Extracted material:

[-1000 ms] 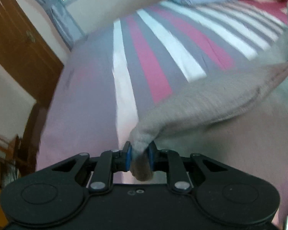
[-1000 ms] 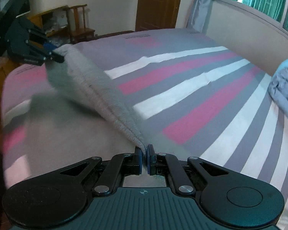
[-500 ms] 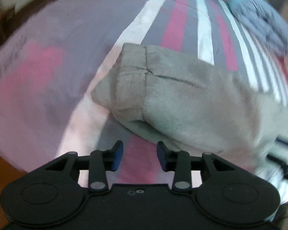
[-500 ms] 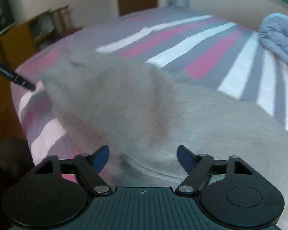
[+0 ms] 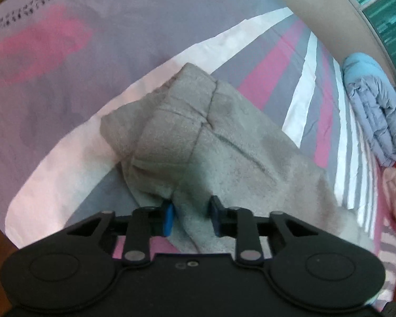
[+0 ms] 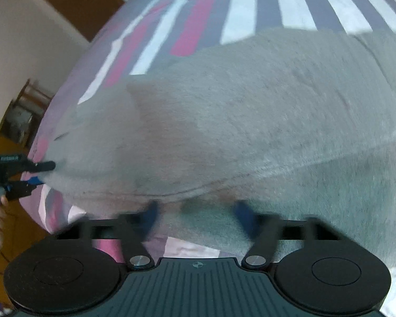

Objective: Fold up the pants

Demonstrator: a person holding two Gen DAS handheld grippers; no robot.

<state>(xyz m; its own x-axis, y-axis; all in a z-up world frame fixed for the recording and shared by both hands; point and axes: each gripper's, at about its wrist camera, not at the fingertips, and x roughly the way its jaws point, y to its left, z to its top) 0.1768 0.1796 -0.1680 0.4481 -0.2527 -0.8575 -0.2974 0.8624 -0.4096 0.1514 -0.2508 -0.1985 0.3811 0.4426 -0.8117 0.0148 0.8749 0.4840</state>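
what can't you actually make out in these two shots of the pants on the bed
- Right wrist view: the right gripper fingers are motion-blurred, so contact with the grey pants is unclear.
- Left wrist view: the left gripper body hides the pants' near edge.
- Both views: the pants' far end is cut off by the frame edge.

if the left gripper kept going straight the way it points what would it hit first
The grey pants. The left gripper has just been closing, with a fold of that cloth between its pads, so it meets fabric at once; the striped bed sheet probably lies right beneath.
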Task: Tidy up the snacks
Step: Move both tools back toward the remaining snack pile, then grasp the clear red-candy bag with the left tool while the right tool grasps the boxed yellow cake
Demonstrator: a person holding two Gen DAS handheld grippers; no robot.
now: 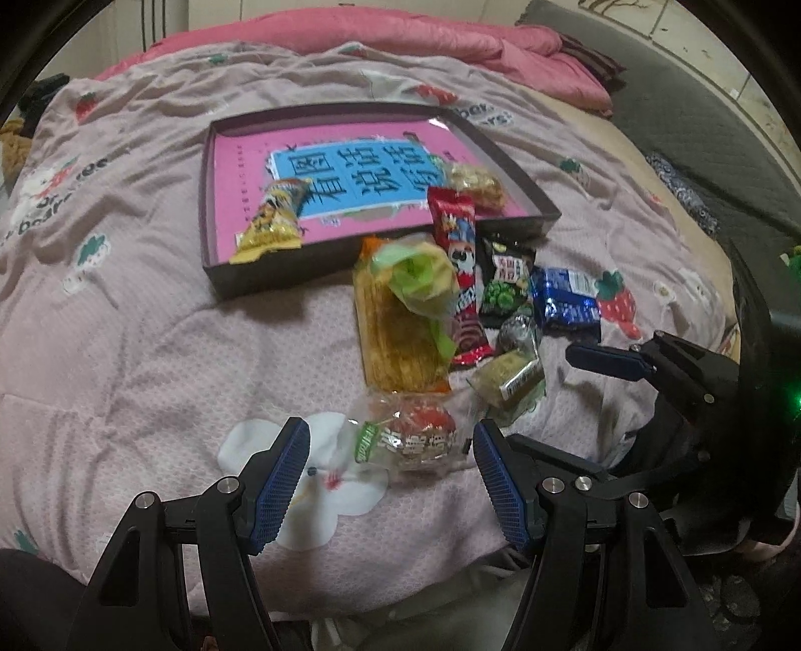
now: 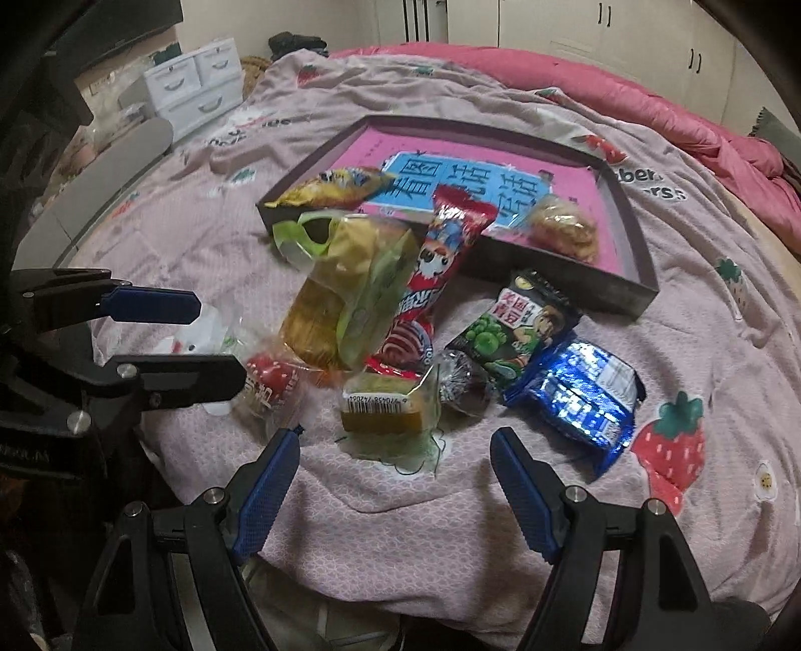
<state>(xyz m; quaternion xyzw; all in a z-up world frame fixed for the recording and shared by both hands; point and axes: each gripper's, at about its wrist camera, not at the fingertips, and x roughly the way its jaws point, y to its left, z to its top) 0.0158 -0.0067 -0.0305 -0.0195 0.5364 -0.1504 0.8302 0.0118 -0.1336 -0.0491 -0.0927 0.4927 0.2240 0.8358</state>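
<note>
My left gripper (image 1: 390, 453) is spread wide and holds nothing, its pads either side of a clear-wrapped red snack (image 1: 415, 435) on the pink strawberry-print quilt (image 1: 150, 350). My right gripper (image 2: 395, 468) also gapes empty just short of a barcoded green cake (image 2: 388, 408). The remaining snacks are heaped against the dark tray (image 2: 631, 300), a few inside; white drawers (image 2: 195, 80) stand behind.

Pretty clearly somebody's bedroom at home. Everything sits on a bed (image 2: 500, 501) with a pale pink strawberry-print quilt (image 1: 150, 310), a rumpled pink duvet (image 1: 425, 45) behind it, white wardrobe doors (image 2: 601, 35) along the wall, and a small white drawer unit (image 2: 195, 85) beside the bed.
</note>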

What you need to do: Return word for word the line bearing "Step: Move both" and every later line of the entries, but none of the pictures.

Worked solution:
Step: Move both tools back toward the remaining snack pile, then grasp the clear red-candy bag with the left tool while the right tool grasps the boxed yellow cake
Demonstrator: a person holding two Gen DAS handheld grippers; no robot.
now: 
now: 
<state>(xyz m; quaternion xyzw; all in a z-up world frame fixed for the recording and shared by both hands; point and axes: each gripper's, at about its wrist camera, not at the fingertips, and x roughly the way its jaws point, y to its left, z to its top) 0.0158 -0.0067 -0.0305 -0.0195 0.5364 -0.1504 0.8302 0.0118 -0.1336 -0.0491 -0.0927 0.4927 0.2240 0.8358</state>
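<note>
My left gripper (image 1: 390, 453) is spread wide and holds nothing, its pads either side of a clear-wrapped red snack (image 1: 415, 435) on the pink strawberry-print quilt (image 1: 150, 350). My right gripper (image 2: 395, 468) also gapes empty just short of a barcoded green cake (image 2: 388, 408). The remaining snacks are heaped against the dark tray (image 2: 631, 300), a few inside; white drawers (image 2: 195, 80) stand behind.

Pretty clearly somebody's bedroom at home. Everything sits on a bed (image 2: 500, 501) with a pale pink strawberry-print quilt (image 1: 150, 310), a rumpled pink duvet (image 1: 425, 45) behind it, white wardrobe doors (image 2: 601, 35) along the wall, and a small white drawer unit (image 2: 195, 85) beside the bed.
</note>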

The exercise has been answered completely.